Haji evaded all attempts, turning down the kind offers and barely escaping a group of youths that had set out to force him into a shower. Finally, Amou Haji was broken down from the pressure and allowed the villagers to arrange a bath for him.

Those who saw Haji after his bath reported that he was covered in pus and soot from his time without washing. Amou Haji began to feel ill during the months following his bath and tragically was found dead a few months later.

Amou Haji photographed just weeks after taking his first bath in over 60 years. Photo by Unilad.

The time frame is impossible to ignore–Amou Haji survived for decades without bathing, but as soon as he did, he passed away within months.

Still, we can’t ignore the fact that Haji was 94 years old, well past the life expectancy of men in Iran, which is 73.88 years.

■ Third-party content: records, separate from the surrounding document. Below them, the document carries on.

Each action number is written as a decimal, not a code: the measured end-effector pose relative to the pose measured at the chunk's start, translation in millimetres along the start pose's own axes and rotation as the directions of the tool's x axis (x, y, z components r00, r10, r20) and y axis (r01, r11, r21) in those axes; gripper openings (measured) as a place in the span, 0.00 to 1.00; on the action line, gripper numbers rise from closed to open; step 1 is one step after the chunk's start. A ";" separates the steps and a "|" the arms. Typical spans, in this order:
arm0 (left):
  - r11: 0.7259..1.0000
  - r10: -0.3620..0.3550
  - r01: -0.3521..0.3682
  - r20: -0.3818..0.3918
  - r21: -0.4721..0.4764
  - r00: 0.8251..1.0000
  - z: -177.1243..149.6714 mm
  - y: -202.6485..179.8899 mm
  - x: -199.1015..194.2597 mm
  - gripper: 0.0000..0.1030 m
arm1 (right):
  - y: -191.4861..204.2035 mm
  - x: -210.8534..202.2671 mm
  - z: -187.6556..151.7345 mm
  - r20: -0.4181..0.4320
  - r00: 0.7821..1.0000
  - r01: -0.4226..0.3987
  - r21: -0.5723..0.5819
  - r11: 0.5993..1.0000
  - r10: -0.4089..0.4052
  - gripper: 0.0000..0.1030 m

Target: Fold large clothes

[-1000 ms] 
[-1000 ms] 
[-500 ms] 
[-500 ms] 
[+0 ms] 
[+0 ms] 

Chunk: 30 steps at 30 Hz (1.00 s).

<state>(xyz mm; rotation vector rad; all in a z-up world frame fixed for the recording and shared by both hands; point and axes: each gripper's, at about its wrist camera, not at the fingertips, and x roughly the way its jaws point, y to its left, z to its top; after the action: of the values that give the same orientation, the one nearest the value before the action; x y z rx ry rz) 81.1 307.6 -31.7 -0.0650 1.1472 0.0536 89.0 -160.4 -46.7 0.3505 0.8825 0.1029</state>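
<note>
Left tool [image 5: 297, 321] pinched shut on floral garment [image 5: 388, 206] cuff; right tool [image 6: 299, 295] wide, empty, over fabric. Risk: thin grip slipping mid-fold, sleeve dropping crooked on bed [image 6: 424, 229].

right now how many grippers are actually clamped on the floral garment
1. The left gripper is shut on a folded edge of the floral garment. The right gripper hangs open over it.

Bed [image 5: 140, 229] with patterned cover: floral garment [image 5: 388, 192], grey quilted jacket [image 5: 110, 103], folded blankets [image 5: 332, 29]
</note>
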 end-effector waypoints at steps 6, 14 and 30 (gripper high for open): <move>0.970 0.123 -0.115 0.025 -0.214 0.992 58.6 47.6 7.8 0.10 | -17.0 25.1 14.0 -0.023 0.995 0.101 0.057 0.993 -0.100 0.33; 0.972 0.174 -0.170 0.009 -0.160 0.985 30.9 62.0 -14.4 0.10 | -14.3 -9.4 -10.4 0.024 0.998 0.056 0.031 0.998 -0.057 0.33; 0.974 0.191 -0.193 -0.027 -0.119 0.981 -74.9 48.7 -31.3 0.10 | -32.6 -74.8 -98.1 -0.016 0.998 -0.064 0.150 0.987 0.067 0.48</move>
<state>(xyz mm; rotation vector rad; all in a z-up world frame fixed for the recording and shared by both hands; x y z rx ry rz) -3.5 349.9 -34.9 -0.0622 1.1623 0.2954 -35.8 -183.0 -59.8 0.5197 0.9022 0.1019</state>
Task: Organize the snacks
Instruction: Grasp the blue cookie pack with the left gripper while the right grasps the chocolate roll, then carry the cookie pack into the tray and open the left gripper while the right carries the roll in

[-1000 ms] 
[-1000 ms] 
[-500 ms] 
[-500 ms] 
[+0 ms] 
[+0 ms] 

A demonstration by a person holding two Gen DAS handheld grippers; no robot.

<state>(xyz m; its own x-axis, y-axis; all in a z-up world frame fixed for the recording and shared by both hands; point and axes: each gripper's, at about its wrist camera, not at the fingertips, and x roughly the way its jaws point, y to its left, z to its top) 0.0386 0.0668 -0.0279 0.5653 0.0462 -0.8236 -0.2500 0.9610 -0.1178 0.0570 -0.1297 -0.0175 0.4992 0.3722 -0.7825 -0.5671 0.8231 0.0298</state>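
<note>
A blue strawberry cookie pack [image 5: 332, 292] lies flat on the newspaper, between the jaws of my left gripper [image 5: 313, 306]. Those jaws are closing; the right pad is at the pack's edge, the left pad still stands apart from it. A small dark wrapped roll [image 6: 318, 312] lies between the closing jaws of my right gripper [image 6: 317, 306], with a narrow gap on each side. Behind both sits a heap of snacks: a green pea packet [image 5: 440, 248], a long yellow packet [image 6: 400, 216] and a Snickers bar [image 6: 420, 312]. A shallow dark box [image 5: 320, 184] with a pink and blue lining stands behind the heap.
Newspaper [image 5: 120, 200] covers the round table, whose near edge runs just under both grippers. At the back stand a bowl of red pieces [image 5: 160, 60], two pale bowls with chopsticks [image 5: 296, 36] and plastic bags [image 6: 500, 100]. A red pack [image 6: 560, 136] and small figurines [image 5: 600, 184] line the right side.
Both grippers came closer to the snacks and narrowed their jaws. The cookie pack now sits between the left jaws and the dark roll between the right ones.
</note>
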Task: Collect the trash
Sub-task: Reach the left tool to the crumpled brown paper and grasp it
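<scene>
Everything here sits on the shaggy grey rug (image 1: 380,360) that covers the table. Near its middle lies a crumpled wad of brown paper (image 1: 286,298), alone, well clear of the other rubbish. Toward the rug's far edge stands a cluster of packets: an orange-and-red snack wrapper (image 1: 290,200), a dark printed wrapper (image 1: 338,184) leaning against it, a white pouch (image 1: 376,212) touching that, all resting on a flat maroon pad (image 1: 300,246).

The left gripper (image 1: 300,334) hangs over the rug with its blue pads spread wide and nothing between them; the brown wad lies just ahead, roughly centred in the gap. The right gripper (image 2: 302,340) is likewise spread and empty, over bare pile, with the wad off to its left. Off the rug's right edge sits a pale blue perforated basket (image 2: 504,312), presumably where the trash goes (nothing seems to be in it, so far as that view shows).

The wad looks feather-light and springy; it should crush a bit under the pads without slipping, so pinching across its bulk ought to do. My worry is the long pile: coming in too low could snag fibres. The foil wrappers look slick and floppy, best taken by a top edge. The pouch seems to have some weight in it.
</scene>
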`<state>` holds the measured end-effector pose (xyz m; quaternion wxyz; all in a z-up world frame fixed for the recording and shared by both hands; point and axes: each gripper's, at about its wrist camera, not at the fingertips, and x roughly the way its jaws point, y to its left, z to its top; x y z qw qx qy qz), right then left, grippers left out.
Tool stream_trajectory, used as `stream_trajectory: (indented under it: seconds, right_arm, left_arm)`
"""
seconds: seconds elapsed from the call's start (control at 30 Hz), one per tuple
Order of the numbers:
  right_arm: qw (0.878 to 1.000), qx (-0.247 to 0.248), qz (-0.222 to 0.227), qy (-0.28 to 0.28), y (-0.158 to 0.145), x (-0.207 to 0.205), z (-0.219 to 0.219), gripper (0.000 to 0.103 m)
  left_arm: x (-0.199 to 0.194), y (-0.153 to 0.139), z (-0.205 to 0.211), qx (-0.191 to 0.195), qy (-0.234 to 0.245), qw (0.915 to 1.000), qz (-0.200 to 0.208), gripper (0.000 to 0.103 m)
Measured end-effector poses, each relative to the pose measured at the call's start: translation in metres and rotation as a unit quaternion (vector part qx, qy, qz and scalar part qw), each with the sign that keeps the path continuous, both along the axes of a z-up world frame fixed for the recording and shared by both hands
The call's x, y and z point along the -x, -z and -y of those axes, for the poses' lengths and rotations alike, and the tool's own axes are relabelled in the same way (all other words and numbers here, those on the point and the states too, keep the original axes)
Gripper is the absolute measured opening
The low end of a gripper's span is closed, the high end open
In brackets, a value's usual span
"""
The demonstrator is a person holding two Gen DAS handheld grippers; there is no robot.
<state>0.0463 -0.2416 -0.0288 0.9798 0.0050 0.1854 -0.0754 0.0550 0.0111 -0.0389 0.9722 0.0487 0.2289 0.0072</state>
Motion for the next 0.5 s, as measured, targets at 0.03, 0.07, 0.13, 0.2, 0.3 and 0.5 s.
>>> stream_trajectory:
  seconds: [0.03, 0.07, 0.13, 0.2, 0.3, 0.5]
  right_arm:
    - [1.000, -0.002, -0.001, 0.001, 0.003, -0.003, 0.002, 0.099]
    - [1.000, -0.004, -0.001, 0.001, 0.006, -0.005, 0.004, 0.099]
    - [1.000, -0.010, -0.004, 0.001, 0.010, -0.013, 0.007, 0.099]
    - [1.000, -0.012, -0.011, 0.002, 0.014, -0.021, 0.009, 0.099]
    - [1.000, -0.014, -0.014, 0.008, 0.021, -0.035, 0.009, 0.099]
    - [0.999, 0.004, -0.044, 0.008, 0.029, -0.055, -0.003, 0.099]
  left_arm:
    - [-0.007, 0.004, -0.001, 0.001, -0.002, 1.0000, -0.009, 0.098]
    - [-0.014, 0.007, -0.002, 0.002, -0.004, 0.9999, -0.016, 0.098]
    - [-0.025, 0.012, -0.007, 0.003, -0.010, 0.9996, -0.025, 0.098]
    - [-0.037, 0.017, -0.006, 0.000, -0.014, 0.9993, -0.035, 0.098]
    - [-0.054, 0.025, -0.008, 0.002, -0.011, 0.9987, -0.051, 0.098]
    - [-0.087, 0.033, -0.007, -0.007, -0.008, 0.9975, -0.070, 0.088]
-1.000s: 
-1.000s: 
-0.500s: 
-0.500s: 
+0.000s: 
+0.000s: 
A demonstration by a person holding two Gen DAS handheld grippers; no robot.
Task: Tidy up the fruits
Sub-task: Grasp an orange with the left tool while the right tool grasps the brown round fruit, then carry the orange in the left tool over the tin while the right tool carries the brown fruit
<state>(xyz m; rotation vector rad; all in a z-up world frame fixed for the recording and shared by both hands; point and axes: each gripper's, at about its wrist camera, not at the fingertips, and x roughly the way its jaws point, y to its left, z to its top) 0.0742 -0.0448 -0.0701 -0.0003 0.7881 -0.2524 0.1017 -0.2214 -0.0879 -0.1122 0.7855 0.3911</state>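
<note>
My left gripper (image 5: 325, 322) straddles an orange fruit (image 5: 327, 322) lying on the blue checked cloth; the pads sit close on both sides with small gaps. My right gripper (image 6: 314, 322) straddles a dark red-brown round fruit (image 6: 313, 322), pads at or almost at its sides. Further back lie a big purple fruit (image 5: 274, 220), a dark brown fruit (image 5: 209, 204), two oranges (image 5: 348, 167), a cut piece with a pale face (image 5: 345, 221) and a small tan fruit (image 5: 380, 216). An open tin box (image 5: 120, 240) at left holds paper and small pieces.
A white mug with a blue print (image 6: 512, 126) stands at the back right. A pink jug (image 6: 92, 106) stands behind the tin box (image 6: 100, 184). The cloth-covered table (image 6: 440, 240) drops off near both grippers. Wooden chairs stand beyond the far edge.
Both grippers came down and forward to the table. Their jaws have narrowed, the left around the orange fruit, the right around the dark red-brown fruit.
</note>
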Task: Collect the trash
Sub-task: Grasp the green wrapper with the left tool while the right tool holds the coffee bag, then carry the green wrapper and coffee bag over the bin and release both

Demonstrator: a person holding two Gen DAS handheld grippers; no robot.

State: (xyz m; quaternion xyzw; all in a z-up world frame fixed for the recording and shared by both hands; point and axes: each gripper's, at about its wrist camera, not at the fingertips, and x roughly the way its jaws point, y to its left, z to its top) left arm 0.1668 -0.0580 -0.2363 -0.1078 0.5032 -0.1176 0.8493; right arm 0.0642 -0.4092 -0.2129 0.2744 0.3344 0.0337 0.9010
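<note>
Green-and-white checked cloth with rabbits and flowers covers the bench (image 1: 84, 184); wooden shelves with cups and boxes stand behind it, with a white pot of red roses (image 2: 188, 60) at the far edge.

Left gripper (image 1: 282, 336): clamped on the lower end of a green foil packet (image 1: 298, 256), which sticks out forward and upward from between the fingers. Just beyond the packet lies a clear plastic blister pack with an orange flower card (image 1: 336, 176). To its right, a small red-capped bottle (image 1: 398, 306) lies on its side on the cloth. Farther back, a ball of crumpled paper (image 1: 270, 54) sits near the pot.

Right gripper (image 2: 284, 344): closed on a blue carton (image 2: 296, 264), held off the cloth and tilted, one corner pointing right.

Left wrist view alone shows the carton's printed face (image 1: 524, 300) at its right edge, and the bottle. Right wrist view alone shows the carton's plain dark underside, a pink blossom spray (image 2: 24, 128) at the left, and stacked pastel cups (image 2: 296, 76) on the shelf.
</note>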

It’s also important to note that Amou Haji had more unhealthy habits than just eating roadkill, drinking dirty water and not bathing. For example, instead of cutting his own hair, he would burn it off when it became too long.

He was observed smoking multiple cigarettes at the same time (the one handout he would accept). Other times, he was seen loading a pipe with animal dung to smoke when the cigarettes ran out.

There’s always the chance that the bath may have weakened Haji’s immune system, but it’s more likely he died of old age after living a long, strange, but extraordinary life.